There are a lot of serious historians and journalists—and, yes, a lot of kooks too—who'd like to get their hands on those documents. But they're going to have to keep waiting. This morning Trump announced that "continued withholdings are necessary to protect against identifiable harm to national security, law enforcement, or foreign affairs." Many files are being released today, but many redactions remain. [Update: McClatchy has the totals: 3,461 documents are being released in full; 15,584 are being released with (often substantial) redactions; 520 are being kept completely private.]
Trump's order also set up another deadline. If the agencies want to keep any of this material classified past October 26, 2021, they'll need to make their case for concealment six months before then. So in another three years we'll get to do this will-they-won't-they routine yet again.
Qanon folk are going to be so sad. This was supposed to be their MOAB damnit!
My blog (mostly photos): Fort Ephemera - My Flickr Photostream
“You only get one sunrise and one sunset a day, and you only get so many days on the planet. A good photographer does the math and doesn’t waste either.” ―Galen Rowell
What I'd like to know:
1. Did someone review each of those 300,000+ pages to make sure there was something too secret to release, or did they simply do a computer search for keywords on those documents and if the word was on the page then that page was deemed too secret to release?
2. Has the release of secret documents about events that happened decades ago EVER caused harm to US intelligence or US agents or US interests? If so, when and what kind of harm?
gameoverman wrote: ↑Fri Apr 27, 2018 6:45 pm
What I'd like to know:
1. Did someone review each of those 300,000+ pages to make sure there was something too secret to release, or did they simply do a computer search for keywords on those documents and if the word was on the page then that page was deemed too secret to release?

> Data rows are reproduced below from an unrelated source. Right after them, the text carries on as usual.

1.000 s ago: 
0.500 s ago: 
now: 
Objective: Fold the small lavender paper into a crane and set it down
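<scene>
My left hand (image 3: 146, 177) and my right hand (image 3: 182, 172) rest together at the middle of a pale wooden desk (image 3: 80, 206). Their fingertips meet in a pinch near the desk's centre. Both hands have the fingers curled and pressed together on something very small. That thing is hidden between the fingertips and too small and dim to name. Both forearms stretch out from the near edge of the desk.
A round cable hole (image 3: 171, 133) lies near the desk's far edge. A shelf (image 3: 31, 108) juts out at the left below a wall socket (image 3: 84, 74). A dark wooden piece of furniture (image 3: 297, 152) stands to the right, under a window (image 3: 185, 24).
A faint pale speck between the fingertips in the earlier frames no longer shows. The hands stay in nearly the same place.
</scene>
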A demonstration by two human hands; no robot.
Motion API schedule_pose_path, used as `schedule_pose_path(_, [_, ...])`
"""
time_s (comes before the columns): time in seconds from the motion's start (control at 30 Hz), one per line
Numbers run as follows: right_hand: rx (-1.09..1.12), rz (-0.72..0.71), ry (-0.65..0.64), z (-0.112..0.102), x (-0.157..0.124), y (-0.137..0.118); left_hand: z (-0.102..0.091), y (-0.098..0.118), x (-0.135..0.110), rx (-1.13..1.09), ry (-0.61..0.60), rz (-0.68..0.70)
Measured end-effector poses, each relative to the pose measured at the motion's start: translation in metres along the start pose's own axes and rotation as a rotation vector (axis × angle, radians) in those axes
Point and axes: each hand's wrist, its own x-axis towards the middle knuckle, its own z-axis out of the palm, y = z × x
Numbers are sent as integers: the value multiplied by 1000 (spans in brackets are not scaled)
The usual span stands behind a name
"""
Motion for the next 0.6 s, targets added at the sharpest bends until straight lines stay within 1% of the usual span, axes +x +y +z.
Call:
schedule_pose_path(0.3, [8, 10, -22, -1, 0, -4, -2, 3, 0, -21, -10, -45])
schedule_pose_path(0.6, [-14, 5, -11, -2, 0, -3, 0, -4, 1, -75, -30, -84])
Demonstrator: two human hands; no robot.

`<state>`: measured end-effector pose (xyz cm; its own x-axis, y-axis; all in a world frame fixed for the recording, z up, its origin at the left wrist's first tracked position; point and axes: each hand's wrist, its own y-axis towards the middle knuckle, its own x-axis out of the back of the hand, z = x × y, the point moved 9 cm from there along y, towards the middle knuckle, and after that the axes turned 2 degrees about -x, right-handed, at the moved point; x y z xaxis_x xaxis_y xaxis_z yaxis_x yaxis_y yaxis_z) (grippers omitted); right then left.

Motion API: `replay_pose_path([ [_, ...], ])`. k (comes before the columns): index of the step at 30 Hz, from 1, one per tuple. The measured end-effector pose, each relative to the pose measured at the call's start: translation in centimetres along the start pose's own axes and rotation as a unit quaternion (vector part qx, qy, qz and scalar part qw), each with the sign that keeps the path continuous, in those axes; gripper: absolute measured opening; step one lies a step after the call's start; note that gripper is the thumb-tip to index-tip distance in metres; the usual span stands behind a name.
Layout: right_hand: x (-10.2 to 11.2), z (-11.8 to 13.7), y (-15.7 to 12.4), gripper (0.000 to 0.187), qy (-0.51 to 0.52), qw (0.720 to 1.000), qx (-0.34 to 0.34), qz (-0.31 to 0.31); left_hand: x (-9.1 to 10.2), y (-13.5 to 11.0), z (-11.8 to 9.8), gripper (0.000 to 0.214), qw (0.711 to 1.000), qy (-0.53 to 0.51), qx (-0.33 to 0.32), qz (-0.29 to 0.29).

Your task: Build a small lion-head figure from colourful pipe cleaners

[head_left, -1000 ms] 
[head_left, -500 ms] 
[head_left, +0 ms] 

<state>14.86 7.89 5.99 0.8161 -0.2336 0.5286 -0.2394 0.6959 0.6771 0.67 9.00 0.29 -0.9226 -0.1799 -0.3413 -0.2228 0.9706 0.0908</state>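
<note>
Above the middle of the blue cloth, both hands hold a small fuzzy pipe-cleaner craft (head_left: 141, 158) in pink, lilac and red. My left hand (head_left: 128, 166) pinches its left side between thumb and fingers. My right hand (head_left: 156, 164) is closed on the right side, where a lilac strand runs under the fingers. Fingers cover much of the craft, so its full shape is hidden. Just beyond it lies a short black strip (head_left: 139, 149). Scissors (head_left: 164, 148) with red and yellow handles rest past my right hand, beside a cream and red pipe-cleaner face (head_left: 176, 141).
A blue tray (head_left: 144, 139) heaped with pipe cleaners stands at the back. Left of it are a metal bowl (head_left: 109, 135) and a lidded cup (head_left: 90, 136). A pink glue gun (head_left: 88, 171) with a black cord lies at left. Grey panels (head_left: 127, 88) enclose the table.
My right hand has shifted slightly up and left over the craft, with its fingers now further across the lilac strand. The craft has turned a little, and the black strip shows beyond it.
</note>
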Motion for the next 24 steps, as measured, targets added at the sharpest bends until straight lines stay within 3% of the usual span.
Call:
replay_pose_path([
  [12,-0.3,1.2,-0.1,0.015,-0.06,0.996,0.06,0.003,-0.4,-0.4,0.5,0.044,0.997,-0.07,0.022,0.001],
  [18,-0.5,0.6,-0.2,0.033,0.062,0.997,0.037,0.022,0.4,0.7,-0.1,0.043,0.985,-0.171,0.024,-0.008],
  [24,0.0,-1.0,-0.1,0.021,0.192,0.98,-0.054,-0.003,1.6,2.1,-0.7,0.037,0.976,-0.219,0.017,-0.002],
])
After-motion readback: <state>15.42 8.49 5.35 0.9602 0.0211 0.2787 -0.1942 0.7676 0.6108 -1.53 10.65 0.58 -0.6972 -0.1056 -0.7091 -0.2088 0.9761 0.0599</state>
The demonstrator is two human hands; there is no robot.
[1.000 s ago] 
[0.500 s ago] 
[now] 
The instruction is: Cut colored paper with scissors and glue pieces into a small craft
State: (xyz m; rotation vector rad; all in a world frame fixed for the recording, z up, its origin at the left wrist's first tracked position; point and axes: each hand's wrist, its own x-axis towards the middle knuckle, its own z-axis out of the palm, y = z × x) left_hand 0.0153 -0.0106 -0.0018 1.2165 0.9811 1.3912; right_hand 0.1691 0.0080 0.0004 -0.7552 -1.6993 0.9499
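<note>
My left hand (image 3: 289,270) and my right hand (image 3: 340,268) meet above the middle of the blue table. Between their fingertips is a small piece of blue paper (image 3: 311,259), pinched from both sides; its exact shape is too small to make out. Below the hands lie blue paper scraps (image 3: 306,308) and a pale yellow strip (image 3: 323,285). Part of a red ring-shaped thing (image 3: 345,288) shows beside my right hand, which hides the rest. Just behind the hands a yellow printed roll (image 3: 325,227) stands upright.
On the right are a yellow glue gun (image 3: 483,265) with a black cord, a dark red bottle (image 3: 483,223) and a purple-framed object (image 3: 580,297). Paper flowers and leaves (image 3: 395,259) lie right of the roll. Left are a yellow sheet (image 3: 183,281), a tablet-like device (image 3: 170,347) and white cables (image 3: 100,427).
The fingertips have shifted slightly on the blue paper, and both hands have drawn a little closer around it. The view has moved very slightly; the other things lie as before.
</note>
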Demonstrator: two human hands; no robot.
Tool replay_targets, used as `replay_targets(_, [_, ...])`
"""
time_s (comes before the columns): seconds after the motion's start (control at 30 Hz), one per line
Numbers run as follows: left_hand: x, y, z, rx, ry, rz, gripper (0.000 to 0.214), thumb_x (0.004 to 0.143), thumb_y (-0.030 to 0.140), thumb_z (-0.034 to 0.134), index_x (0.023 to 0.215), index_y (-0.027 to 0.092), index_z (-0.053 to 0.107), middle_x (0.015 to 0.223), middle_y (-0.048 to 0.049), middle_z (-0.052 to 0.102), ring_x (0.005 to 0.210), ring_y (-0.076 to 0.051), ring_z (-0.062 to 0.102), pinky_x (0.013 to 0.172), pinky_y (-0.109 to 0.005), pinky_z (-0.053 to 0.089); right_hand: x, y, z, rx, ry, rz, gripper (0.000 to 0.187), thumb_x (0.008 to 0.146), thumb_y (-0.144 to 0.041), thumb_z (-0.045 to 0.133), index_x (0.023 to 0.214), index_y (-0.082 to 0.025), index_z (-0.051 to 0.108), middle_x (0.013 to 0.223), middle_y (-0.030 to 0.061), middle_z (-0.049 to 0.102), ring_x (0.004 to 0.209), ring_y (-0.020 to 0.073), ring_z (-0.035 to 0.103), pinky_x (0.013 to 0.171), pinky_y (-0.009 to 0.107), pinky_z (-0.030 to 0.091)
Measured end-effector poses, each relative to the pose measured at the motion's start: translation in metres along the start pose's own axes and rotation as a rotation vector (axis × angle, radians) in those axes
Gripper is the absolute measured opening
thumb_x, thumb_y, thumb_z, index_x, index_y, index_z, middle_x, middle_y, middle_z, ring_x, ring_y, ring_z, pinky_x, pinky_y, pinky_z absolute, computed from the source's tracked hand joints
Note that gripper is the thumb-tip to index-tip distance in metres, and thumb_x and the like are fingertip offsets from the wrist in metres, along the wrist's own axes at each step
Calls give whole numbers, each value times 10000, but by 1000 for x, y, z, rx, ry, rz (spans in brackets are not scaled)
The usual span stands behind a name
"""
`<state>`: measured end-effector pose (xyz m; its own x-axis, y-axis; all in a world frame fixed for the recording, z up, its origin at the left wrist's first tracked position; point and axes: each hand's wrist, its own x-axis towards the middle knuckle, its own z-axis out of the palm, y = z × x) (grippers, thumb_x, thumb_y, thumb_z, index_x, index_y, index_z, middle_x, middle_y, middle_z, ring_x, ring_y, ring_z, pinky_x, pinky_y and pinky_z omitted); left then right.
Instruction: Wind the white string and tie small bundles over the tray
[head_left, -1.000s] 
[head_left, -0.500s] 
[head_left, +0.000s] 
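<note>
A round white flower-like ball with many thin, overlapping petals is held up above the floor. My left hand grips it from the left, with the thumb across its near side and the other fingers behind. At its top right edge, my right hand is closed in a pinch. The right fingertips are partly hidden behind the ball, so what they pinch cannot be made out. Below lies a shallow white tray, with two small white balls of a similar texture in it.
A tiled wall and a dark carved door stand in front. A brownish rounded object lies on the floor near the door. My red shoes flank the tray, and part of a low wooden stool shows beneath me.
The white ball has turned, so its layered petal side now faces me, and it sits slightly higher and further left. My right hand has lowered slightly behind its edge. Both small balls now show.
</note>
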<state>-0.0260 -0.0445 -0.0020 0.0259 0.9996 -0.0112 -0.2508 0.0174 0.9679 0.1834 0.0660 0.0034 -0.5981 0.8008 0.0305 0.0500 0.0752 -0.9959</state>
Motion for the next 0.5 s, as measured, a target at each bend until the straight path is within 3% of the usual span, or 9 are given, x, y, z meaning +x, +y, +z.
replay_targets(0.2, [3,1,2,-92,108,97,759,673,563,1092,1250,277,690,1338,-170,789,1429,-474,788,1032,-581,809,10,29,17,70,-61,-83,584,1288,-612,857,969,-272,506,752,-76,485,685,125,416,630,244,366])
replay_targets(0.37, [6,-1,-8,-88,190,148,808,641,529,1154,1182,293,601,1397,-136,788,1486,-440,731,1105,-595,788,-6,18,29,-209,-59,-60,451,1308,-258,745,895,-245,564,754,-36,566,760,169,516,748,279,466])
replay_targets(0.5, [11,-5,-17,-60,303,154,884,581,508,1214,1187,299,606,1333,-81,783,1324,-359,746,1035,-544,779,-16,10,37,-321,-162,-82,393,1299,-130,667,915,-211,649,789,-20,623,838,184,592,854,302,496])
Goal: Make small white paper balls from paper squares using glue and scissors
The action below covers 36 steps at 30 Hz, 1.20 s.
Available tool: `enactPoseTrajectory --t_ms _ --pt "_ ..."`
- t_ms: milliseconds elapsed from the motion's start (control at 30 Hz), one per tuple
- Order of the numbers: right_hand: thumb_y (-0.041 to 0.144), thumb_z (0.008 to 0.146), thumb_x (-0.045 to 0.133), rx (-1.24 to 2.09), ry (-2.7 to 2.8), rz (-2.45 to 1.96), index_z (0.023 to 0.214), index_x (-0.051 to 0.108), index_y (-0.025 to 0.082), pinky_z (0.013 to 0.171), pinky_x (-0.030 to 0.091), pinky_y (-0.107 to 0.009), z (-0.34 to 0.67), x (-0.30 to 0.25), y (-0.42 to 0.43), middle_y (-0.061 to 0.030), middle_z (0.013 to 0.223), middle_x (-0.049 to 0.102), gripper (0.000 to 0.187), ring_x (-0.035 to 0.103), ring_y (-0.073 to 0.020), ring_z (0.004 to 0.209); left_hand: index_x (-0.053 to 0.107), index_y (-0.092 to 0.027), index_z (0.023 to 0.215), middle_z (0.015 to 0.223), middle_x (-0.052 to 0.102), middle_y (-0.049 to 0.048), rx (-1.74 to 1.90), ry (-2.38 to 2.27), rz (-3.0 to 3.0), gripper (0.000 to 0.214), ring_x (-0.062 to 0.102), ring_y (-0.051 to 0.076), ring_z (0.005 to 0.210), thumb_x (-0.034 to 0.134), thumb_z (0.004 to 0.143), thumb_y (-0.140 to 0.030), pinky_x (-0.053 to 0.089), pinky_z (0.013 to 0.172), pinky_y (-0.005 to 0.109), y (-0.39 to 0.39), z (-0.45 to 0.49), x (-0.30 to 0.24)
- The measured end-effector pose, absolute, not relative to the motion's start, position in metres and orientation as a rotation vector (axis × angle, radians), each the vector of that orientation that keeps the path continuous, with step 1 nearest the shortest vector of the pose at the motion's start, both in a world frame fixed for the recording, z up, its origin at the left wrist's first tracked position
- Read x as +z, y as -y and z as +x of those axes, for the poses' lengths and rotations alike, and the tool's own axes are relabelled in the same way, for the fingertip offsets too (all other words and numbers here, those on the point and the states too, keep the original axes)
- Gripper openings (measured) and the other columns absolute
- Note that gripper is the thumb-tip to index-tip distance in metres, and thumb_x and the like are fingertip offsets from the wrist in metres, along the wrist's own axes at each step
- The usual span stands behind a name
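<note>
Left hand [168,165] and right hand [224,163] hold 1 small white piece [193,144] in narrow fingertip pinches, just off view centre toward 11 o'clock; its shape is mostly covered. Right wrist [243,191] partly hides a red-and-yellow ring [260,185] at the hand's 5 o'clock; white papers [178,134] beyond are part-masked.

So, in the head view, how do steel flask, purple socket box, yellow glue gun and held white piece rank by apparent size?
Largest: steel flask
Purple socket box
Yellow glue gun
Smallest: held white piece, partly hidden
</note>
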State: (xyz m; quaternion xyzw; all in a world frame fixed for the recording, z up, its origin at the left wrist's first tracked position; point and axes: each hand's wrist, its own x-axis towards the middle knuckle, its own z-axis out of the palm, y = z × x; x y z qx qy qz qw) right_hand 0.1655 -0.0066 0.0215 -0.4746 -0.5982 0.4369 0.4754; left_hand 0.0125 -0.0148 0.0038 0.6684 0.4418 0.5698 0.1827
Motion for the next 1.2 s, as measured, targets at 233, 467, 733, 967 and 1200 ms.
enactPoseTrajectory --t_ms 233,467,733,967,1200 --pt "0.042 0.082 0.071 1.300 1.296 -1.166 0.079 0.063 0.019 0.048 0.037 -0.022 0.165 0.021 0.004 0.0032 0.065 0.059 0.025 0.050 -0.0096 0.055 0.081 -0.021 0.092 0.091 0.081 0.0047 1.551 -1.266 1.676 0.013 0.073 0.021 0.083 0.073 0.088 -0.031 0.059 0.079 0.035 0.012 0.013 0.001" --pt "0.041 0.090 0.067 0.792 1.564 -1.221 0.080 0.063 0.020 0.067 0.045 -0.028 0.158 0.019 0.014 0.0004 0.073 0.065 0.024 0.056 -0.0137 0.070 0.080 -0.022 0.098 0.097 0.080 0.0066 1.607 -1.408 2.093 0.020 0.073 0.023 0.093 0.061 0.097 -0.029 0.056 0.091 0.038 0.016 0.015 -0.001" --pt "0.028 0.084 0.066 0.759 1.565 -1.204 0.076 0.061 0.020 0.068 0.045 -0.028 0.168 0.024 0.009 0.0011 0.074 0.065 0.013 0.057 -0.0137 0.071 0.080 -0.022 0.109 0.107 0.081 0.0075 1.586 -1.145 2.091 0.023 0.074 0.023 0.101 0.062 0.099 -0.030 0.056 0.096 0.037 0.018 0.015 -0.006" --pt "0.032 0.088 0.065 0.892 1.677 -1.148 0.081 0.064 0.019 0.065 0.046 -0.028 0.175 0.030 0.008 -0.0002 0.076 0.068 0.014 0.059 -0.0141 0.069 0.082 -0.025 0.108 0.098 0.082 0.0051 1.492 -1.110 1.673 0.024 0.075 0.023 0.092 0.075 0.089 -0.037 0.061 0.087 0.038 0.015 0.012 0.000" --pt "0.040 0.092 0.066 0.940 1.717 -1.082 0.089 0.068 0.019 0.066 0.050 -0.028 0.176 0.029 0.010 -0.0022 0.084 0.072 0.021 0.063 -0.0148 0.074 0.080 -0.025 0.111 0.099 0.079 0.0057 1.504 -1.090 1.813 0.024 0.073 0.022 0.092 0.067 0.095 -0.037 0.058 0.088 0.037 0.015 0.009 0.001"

2. Has the release of secret documents about events that happened decades ago EVER caused harm to US intelligence or US agents or US interests? If so, when and what kind of harm?
Answers:
1. <REDACTED>
2. In <REDACTED> their was an incident with <REDACTED>, so the answer really is <REDACTED>
Are you a prostitute Rip? Because you blow the margins more than a $5 hooker. -rshetts2
Much like bravery is acting in spite of fear, being a functioning adult is acting responsibly in the face of temptation. -Isg
gameoverman wrote: ↑Fri Apr 27, 2018 6:45 pm
What I'd like to know:
1. Did someone review each of those 300,000+ pages to make sure there was something too secret to release, or did they simply do a computer search for keywords on those documents and if the word was on the page then that page was deemed too secret to release?
2. Has the release of secret documents about events that happened decades ago EVER caused harm to US intelligence or US agents or US interests? If so, when and what kind of harm?